PROBLEM DESCRIPTION:
What you return must be the full listing, word for word, with no images in it.

Top of SUPPLIED MATERIAL

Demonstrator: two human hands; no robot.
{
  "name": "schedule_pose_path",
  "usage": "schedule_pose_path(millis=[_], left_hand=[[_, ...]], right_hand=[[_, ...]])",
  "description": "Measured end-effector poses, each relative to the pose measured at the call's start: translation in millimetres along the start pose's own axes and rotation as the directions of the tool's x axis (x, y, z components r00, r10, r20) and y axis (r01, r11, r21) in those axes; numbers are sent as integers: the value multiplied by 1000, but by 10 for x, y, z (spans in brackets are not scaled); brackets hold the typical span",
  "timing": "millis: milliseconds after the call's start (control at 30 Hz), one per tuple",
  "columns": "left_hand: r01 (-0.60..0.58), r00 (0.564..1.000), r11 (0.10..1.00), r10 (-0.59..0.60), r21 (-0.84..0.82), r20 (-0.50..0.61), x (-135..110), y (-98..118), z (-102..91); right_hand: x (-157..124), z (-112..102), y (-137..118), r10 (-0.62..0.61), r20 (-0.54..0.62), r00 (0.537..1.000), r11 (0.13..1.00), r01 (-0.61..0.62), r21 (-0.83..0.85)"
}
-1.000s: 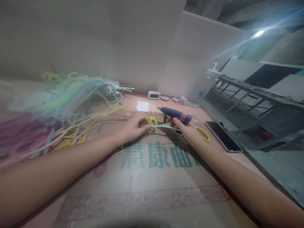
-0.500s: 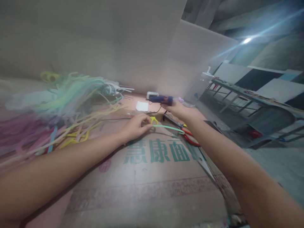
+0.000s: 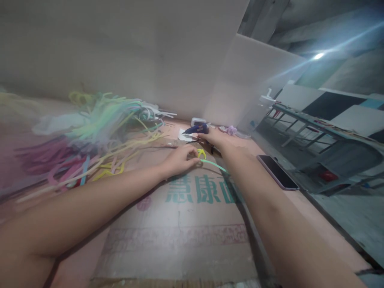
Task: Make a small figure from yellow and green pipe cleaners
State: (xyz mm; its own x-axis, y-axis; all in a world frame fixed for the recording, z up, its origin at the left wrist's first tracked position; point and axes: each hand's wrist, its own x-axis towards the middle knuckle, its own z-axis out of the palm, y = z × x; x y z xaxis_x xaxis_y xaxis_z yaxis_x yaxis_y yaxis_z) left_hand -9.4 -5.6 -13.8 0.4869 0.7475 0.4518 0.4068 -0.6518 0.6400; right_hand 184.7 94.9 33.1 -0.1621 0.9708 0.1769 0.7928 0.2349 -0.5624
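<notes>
My left hand [image 3: 180, 159] pinches a small yellow pipe-cleaner piece [image 3: 201, 153] joined to a light green pipe cleaner [image 3: 214, 164] that lies across the cardboard sheet [image 3: 186, 224]. My right hand [image 3: 214, 139] is stretched further back and grips a blue glue gun [image 3: 196, 129], held low over a white paper scrap [image 3: 182, 137]. The gun's nozzle points left. My right forearm hides the far end of the green pipe cleaner.
A big heap of coloured pipe cleaners [image 3: 99, 132] fills the left side. A phone [image 3: 277, 171] lies face up at the right near the table edge. A small white box [image 3: 198, 120] and a purple trinket [image 3: 231, 129] sit by the back wall.
My right hand took the glue gun up off the table, carried it back and left, and now holds it lower by the white paper. The left hand kept its pinch.
</notes>
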Motion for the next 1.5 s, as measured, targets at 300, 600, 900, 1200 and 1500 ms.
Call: schedule_pose_path(millis=[300, 600, 900, 1200, 1500], left_hand=[[88, 993, 996, -85, 28, -86, 5, -23, -10], [149, 984, 988, -144, 42, -104, -5, -18, -26], [186, 978, 983, -184, 5, -101, -8, 10, -31], [164, 982, 986, -167, -34, -88, -34, 21, -42], [132, 991, 984, -133, -123, 0, -49, 3, -27]], right_hand=[[-403, -229, 38, 40, -76, 996, 999, -38, 27], [-1033, -151, -141, -401, -314, 861, 913, 404, -56], [-1367, 33, -1, -320, -185, 929, 943, 293, -157], [-1292, 92, 45, -104, -118, 987, 968, 128, 217], [-1246, 153, 74, -78, -91, 993, 912, 108, 396]])
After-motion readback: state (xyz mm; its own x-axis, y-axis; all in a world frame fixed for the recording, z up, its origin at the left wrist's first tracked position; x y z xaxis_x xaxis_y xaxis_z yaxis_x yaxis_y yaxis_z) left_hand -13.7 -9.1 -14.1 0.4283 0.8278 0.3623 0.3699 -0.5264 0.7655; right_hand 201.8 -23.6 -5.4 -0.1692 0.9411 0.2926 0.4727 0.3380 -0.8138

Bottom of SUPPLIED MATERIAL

RESULT:
Demonstrator: two human hands; no robot.
{
  "name": "schedule_pose_path",
  "usage": "schedule_pose_path(millis=[_], left_hand=[[_, ...]], right_hand=[[_, ...]])",
  "description": "Measured end-effector poses, each relative to the pose measured at the call's start: translation in millimetres along the start pose's own axes and rotation as the directions of the tool's x axis (x, y, z components r00, r10, r20) and y axis (r01, r11, r21) in those axes; numbers are sent as integers: the value multiplied by 1000, but by 10 for x, y, z (spans in brackets are not scaled); brackets hold the typical span",
  "timing": "millis: milliseconds after the call's start (control at 30 Hz), one per tuple",
  "columns": "left_hand: r01 (-0.60..0.58), r00 (0.564..1.000), r11 (0.10..1.00), r10 (-0.59..0.60), r21 (-0.84..0.82), r20 (-0.50..0.61), x (-135..110), y (-98..118), z (-102..91); right_hand: x (-157..124), z (-112..102), y (-137..118), r10 (-0.62..0.61), r20 (-0.54..0.62), r00 (0.537..1.000), r11 (0.13..1.00), r01 (-0.61..0.62), r21 (-0.83..0.85)"
}
-1.000s: 
-0.500s: 
+0.000s: 
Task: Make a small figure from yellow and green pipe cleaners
State: (xyz mm; its own x-axis, y-axis; all in a world frame fixed for the recording, z up, its origin at the left wrist's first tracked position; point and axes: each hand's wrist, its own x-axis towards the middle knuckle, its own z-axis out of the palm, y = z × x; x y z xaxis_x xaxis_y xaxis_z yaxis_x yaxis_y yaxis_z) left_hand -9.4 -5.6 -13.8 0.4869 0.7475 0.4518 0.4068 -0.6518 0.6400; right_hand 184.7 94.9 33.1 -0.1621 0.9708 0.1769 0.7928 0.2349 -0.5624
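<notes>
My left hand [image 3: 180, 159] pinches a small yellow pipe-cleaner piece [image 3: 201, 153] joined to a light green pipe cleaner [image 3: 214, 164] that lies across the cardboard sheet [image 3: 186, 224]. My right hand [image 3: 214, 139] is stretched further back and grips a blue glue gun [image 3: 196, 129], held low over a white paper scrap [image 3: 182, 137]. The gun's nozzle points left. My right forearm hides the far end of the green pipe cleaner.
A big heap of coloured pipe cleaners [image 3: 99, 132] fills the left side. A phone [image 3: 277, 171] lies face up at the right near the table edge. A small white box [image 3: 198, 120] and a purple trinket [image 3: 231, 129] sit by the back wall.
My right hand took the glue gun up off the table, carried it back and left, and now holds it lower by the white paper. The left hand kept its pinch.
</notes>
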Motion for the next 1.5 s, as measured, targets at 300, 600, 900, 1200 and 1500 ms.
Call: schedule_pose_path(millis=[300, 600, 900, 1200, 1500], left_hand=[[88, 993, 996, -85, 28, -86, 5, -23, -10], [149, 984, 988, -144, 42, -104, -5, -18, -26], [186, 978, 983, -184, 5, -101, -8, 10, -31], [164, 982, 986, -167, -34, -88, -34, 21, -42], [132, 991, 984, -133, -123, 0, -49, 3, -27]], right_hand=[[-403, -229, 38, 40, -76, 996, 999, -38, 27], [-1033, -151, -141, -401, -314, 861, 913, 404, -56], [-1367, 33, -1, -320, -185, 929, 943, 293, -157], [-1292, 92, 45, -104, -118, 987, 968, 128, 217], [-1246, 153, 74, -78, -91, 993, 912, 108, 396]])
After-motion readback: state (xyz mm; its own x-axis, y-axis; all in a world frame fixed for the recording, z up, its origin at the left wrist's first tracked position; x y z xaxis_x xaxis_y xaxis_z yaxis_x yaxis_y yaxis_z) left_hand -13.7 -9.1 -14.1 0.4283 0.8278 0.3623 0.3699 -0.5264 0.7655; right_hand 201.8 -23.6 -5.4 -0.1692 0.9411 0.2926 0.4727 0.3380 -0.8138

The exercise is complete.